Quite right, though it certainly doesn't have to work that way.  E.g.
tar and cp can be used so as to preserve permissions, owner, and group.
(Possibly only if done as root, but for system config files, it's root
that is the only possible user to be doing the full /etc revision
controlling.  Quite rightly.)

>     From: Jim Kingdon <address@hidden>
>  Subject: Re: CVS and PreservePermissions
>     Date: Thu, 21 Dec 2000 12:46:55 -0500 (EST)
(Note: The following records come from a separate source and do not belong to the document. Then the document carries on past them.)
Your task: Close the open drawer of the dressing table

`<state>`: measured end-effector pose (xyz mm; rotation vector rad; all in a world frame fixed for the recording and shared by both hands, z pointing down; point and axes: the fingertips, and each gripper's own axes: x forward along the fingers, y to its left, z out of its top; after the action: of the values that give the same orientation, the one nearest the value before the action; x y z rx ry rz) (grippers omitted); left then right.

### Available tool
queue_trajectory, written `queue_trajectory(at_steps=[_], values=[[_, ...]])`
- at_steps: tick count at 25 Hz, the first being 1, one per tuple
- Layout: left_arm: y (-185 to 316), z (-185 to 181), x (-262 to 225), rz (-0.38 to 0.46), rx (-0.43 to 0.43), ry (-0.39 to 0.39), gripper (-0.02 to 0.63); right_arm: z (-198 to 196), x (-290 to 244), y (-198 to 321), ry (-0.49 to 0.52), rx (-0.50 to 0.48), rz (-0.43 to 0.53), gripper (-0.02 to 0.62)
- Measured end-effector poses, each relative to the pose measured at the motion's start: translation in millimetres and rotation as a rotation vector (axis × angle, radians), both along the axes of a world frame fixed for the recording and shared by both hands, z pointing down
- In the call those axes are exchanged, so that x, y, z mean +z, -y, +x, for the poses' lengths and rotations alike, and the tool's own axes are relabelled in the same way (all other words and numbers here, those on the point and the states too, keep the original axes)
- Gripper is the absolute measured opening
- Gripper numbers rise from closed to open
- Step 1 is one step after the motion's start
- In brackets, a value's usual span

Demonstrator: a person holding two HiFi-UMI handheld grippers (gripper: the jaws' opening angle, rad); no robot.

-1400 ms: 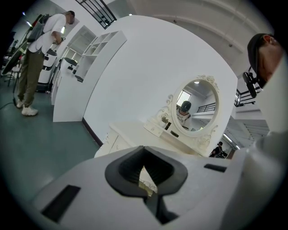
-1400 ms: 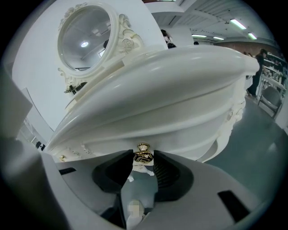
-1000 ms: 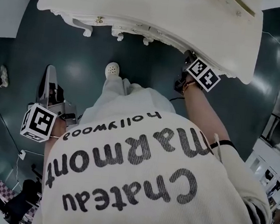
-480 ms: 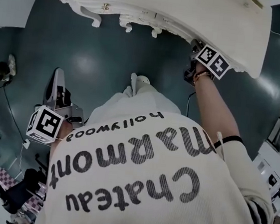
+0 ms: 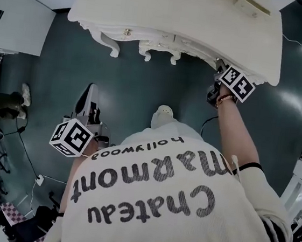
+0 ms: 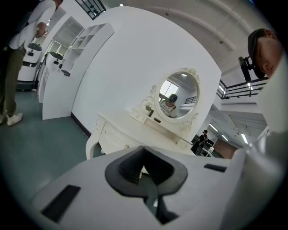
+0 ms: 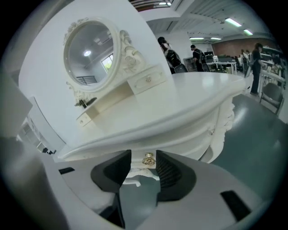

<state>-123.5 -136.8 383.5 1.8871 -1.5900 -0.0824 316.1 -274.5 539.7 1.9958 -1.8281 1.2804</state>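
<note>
We have the right gripper [image 7: 143,167] with its jaws just opened wide. The gold knob [image 7: 148,158] sits between the pads, neither pressing it. The drawer [image 7: 182,134] lies straight ahead, front right under the dressing table [image 5: 179,12] overhang. It looks flush, but we can't be sure. There's open floor [image 5: 143,90] behind us. The left gripper [image 6: 145,168] has its jaws together, empty, well apart from the table.

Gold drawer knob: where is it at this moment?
In the right gripper view, low centre: the gold knob sits on the front of the dressing table, between the right gripper's jaws, which have just been opening.
</note>
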Motion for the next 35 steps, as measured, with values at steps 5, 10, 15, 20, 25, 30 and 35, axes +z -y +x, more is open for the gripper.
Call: queue_trajectory(at_steps=[5,10,15,20,25,30,35], values=[[-5.7,6.2,-9.1,0.021,0.087,0.039,0.008,-27.9,-76.8,-30.1,0.064,0.015,0.199,0.106],[-13.7,13.2,-37.0,0.114,0.133,0.120,0.008,-73.6,-154.0,-64.2,0.083,-0.039,0.389,0.075],[-32.0,20.0,-69.4,0.220,0.181,0.111,0.008,-124.2,-222.6,-95.8,0.046,-0.166,0.541,0.051],[-62.8,16.3,-90.7,0.290,0.192,0.099,0.008,-159.5,-262.3,-133.7,0.023,-0.231,0.615,0.051],[-87.8,10.5,-94.7,0.318,0.203,0.077,0.008,-182.6,-270.8,-166.9,-0.020,-0.277,0.630,0.051],[-105.1,3.3,-95.3,0.317,0.206,0.083,0.008,-198.5,-271.2,-193.5,-0.050,-0.308,0.626,0.051],[-117.5,0.8,-93.3,0.316,0.215,0.081,0.008,-205.7,-266.6,-210.9,-0.072,-0.321,0.614,0.051]])
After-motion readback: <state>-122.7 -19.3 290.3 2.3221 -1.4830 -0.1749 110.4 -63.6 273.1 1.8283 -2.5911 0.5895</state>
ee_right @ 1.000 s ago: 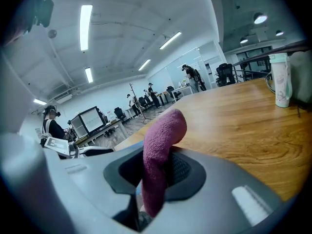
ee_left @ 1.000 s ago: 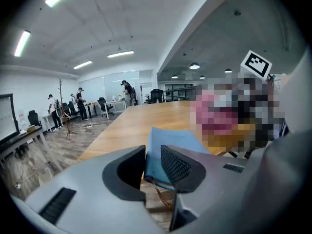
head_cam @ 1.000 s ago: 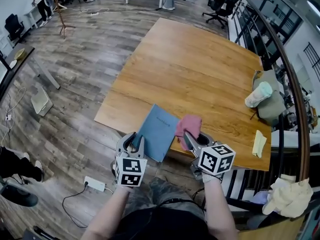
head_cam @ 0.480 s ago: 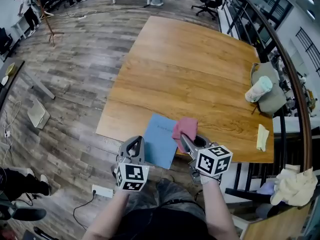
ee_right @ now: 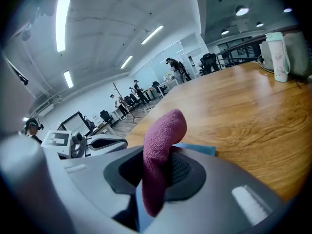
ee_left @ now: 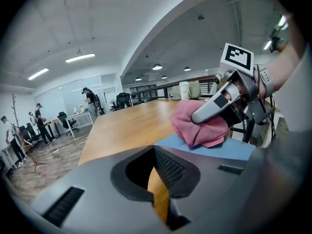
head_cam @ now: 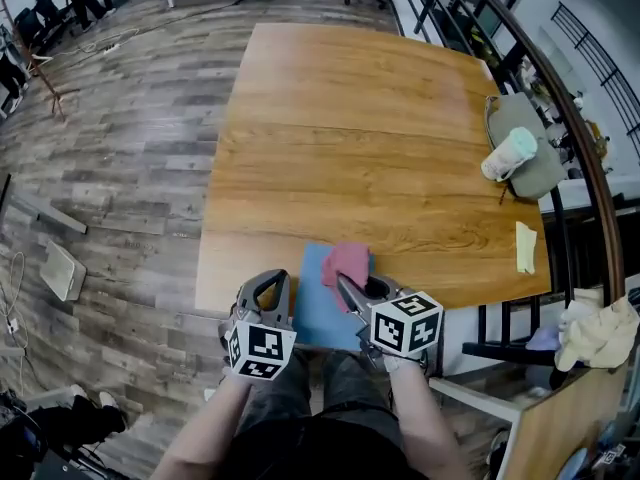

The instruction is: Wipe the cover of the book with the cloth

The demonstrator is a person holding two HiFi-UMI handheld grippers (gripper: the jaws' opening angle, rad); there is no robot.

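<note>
A thin blue book (head_cam: 312, 313) lies at the near edge of the wooden table (head_cam: 350, 138) and overhangs it toward me. A pink cloth (head_cam: 346, 262) rests on the book's far right part, and my right gripper (head_cam: 345, 286) is shut on it. In the right gripper view the cloth (ee_right: 161, 145) stands up from between the jaws, with the book (ee_right: 197, 149) just beyond. My left gripper (head_cam: 270, 280) sits just left of the book with its jaws shut. In the left gripper view I see nothing between its jaws (ee_left: 156, 152). There the book (ee_left: 214, 147), cloth (ee_left: 195, 126) and right gripper (ee_left: 214, 106) lie to its right.
A white bottle (head_cam: 508, 154) lies on a grey bag (head_cam: 530, 173) at the table's right edge, with a yellow cloth (head_cam: 526, 247) nearer me. A dark railing (head_cam: 560, 118) runs along the right. A cream bundle (head_cam: 600, 333) sits at the lower right.
My left gripper's jaws have gone from open to shut beside the book's left edge. The view has shifted, so book and cloth now sit lower and more central.
</note>
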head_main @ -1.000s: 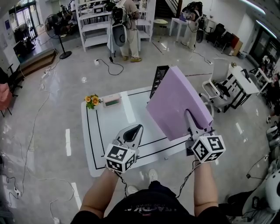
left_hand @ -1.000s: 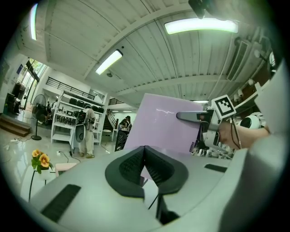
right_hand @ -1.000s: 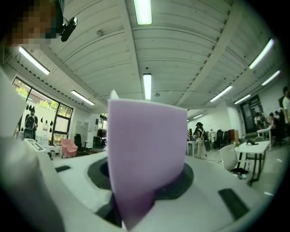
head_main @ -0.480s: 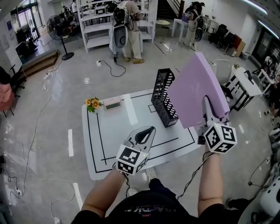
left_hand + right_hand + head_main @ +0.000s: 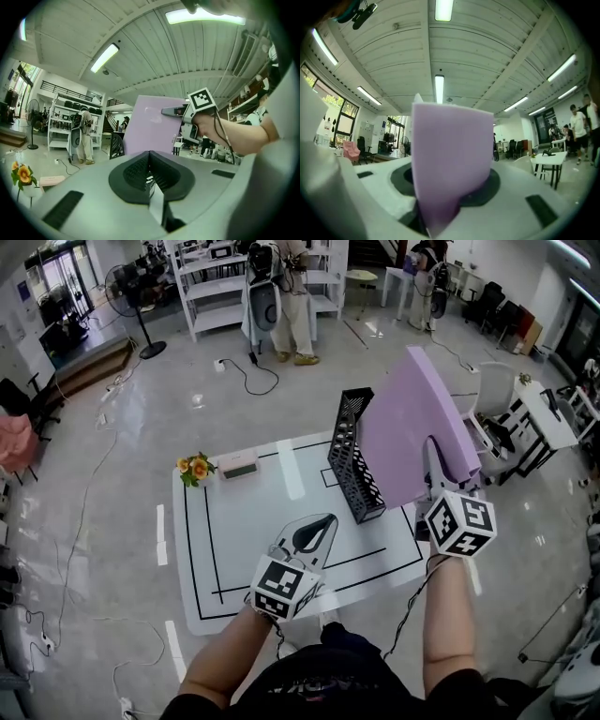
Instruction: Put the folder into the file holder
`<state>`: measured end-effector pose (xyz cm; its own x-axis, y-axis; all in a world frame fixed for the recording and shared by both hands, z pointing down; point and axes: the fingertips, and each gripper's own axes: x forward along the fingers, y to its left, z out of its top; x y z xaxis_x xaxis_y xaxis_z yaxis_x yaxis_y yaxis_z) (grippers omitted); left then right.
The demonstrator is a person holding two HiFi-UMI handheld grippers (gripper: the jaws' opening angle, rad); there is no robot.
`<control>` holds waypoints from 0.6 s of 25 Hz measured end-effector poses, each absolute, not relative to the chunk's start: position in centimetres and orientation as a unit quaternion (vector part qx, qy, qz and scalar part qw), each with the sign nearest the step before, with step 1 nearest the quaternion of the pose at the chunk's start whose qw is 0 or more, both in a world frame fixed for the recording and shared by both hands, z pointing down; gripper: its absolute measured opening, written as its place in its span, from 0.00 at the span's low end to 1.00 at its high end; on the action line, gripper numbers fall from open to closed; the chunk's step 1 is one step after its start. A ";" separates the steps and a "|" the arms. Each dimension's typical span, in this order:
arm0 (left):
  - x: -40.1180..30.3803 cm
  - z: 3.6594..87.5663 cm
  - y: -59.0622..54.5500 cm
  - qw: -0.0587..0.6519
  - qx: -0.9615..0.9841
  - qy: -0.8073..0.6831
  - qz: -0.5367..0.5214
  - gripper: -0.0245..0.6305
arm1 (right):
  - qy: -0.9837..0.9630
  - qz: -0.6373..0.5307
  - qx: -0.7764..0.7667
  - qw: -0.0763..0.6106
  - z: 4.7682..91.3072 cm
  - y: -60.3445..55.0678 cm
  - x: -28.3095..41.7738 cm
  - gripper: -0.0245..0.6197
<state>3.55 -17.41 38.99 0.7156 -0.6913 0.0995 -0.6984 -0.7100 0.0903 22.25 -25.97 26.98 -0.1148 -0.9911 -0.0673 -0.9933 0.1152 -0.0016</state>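
Purple folder (image 5: 405,423) held in the air beside the black mesh file holder (image 5: 352,465).

The right tongs (image 5: 432,457) are clamped on the folder's lower edge and carry it tilted, just right of the file holder. The holder stands upright on the white bench (image 5: 234,526). In the head view the folder overlaps the holder's right side, but whether the 2 touch is hard to say. The left tongs (image 5: 319,527) are closed together with nothing between them, over the bench's near part. Yellow flowers (image 5: 194,466) and a small pink box (image 5: 239,464) sit at the bench's far left corner.
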 end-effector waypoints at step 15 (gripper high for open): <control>3.7 40.6 -21.9 0.078 0.918 -0.387 0.030 0.04 | 0.757 0.002 -0.653 0.012 30.1 -32.1 20.3 0.31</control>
<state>3.67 -21.90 40.62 0.6990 -0.7057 0.1157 -0.7152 -0.6887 0.1193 20.31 -32.11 30.09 -0.1462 -0.9890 -0.0202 -0.9891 0.1465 -0.0129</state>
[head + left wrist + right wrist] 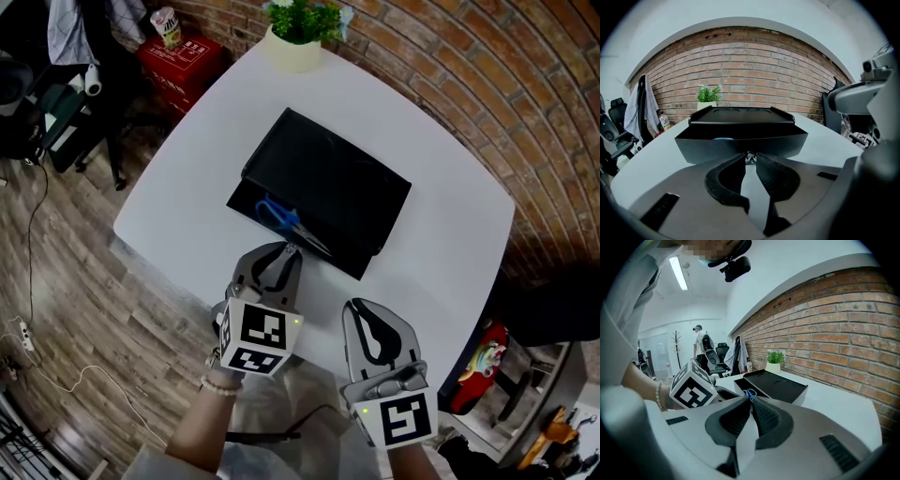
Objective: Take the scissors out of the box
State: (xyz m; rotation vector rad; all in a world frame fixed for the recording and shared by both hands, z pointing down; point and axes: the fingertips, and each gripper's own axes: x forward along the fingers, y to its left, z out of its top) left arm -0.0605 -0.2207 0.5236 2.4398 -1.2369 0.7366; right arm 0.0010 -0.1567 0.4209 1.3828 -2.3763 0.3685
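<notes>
The scissors (281,217), with blue handles, lie in the open strip of a black box (242,202), their blades pointing over its near edge toward the person. The left gripper (291,247) is clamped on the shiny blade end just outside the box wall. A black lid (328,178) lies askew over the rest of the box. The box sits in the middle of a white table (450,234). The right gripper (361,305) hangs near the table's near edge, jaws pressed together with nothing between them. A potted plant (300,28) stands at the table's far edge.

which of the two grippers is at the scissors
The left gripper: its jaws pinch the metal tip of the scissors at the open box. The right gripper is shut on nothing, back from the box.
</notes>
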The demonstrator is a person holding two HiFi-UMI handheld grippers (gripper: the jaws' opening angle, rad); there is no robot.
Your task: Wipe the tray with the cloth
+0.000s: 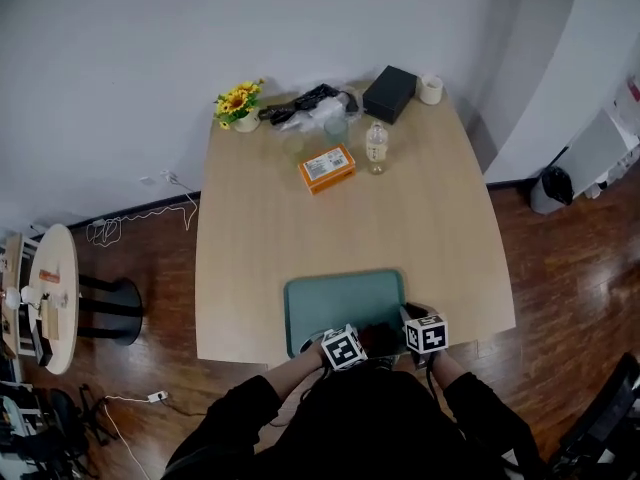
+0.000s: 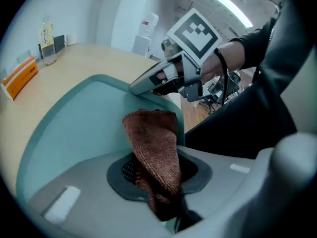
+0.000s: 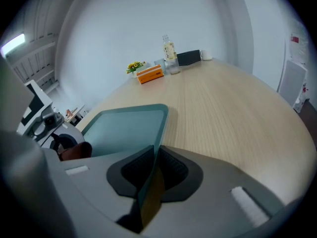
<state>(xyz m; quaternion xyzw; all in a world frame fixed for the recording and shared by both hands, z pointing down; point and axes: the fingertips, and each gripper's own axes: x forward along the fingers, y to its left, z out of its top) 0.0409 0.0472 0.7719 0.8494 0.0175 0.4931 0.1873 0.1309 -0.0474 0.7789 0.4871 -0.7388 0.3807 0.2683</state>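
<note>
Left claw [image 2: 157, 180] is closed tight on the brown cloth [image 2: 153, 143], which hangs soft over the near corner of the teal tray [image 2: 74, 128], and the right claw [image 3: 151, 175] is clamped on this tray's thin rim at the near edge of the counter [image 1: 260, 228]. I judge the cloth light and limp, best pinched at a bunched fold. The tray looks stiff, smooth and likely to slide, so holding its rim is sensible.

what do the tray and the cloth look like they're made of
The tray: probably plastic, teal, smooth with a matte finish; its thin moulded rim and rounded corners suggest it. The cloth: reddish-brown woven or knitted fabric, perhaps microfibre; a ribbed, nubby weave shows and it drapes limply.
</note>
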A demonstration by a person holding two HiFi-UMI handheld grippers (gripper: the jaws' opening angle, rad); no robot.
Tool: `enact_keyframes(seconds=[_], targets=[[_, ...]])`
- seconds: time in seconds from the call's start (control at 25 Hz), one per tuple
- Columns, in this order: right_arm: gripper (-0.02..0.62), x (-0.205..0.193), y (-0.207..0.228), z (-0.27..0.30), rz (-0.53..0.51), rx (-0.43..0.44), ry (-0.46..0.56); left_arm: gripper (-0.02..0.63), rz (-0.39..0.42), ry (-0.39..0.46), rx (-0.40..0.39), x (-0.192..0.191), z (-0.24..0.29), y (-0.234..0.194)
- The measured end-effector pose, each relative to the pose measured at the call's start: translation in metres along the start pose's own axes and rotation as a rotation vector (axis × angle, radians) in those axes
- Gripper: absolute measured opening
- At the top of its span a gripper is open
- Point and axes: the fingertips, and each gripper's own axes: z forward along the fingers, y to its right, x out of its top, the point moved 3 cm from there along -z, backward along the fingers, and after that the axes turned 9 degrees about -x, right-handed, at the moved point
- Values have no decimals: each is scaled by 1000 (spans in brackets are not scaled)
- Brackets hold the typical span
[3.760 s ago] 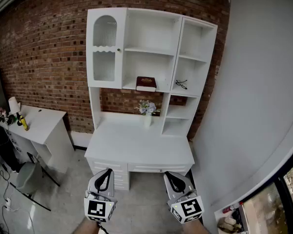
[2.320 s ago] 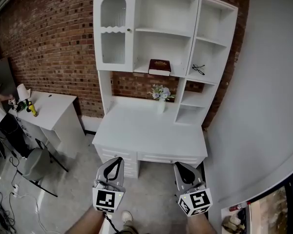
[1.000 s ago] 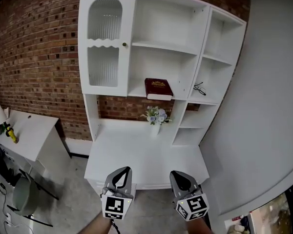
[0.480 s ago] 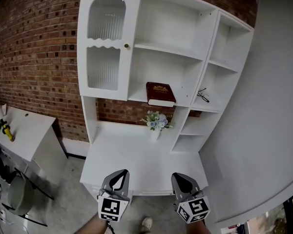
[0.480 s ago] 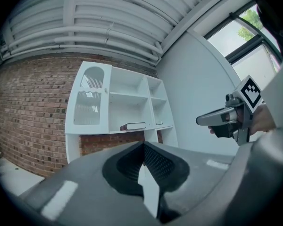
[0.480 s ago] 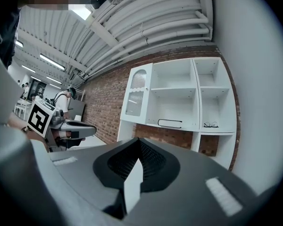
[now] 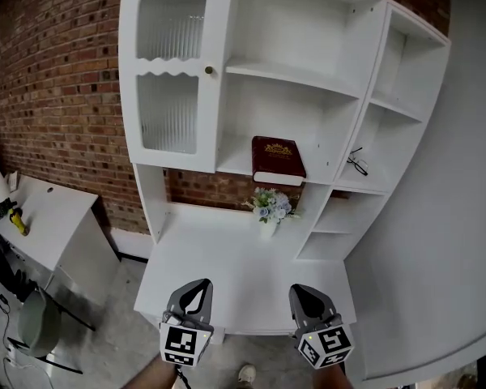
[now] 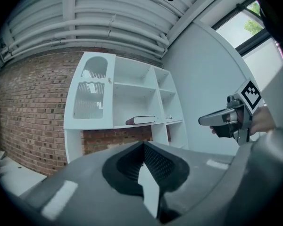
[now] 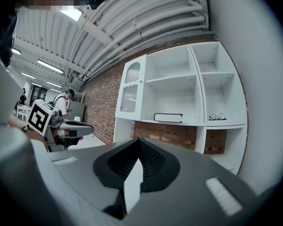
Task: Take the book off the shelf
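Book: dark red book point(image 7: 278, 159), flat on the middle shelf point(image 7: 236, 162), near the front lip with its page edge outward; probably left there for an easy frontal pinch.
Around it: flowers point(image 7: 269, 207) just below on the bench point(image 7: 223, 275); glasses point(image 7: 357, 164) in the next compartment to the right, apart from the book.
Left claw: left claw point(image 7: 199, 285) pressed together, pinching nothing; low over the bench's near edge, well apart from the book.
Right claw: right claw point(image 7: 299, 292) likewise pressed together and empty, beside the other, tip toward the shelving.
Why so held: both low and level, likely an approach posture, not yet a reach.
Step in hand: closing in; book untouched.
Next call: raise one claw to shelf height and spread it before pinching the exposed edge.
Risk: knocking the flowers underneath.
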Motion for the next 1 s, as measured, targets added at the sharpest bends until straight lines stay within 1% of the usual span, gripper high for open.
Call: enact_keyframes(seconds=[0.2, 0.4, 0.64, 1.0], targets=[[28, -1, 20, 30, -4, 17, -15, 2, -12, -17, -1, -5, 35, -8], [28, -2, 43, 49, 4, 22, -28, 2, -29, -42, -24, -7, 67, -6], [28, 6, 67, 68, 7, 45, -24, 2, -27, -32, -18, 8, 102, -8], [28, 29, 107, 101, -22, 97, 21, 2, -42, 0, 8, 37, 160, -10]])
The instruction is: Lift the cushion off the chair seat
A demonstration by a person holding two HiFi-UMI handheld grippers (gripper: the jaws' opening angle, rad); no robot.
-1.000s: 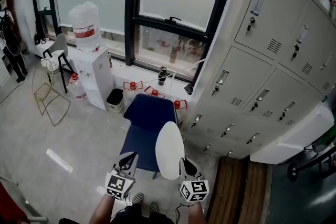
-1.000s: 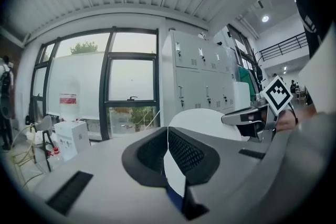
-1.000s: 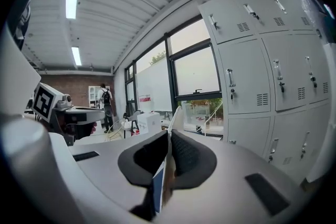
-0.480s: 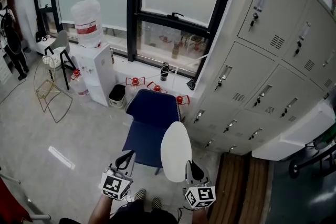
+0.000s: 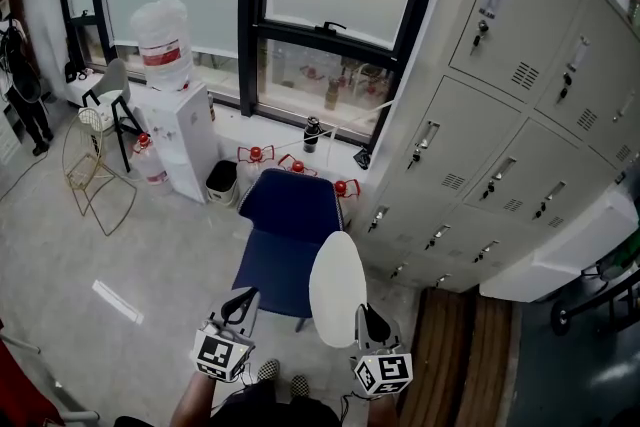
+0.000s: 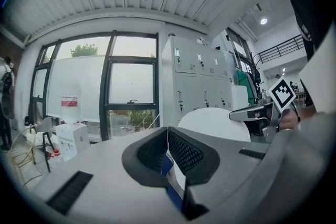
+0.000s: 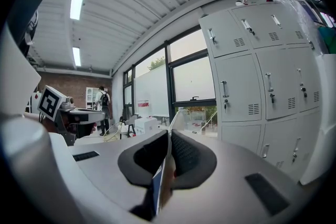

>       To: address@hidden
>       Cc: address@hidden
> 
> (a question that came to me privately, response CC'd to info-cvs)
> 
> > It seems that there are some problems with PreservePermissions code in CVS
> > 1.10 and that the feature has been completely disabled for CVS 1.11
> 
> Yup.
> 
> > I'll be willing to help in order to get this working
> 
> Excellent!  That's all it takes, a programmer with a little time.
> 
> > Do you happen to remember how the PreservePermissions code fits in
> > with the rest of CVS?
> 
> It should be easy to find.  The code which parses CVSROOT/config
> (parseinfo.c) sets a global variable which then it tests every time
> that the code is actually used.  And the code is also in #ifdef
> PRESERVE_PERMISSIONS_SUPPORT (still in 1.11 and development sources,
> just not enabled).
> 
> To make it work well enough to re-enable, you just need to fix the
> hard link code (or disable the hard link code, if you just want the
> rest of PreservePermissions).  I think there is probably a test case
> (or hint at one) buried somewhere in cvshome.org or you can just play
> with it enough a bit - you should hit the hard link bug quickly enough.
> 
> > Would you mind pointing me to any documentation that might
> > explain it, or shed some light on how it's supposed to work.
> 
> Well, cvs.texinfo describes the intended behavior, and I'm pretty sure
> doc/RCSFILES describes the extensions to the RCS file format.

This sounds like it would be perfect, when implemented.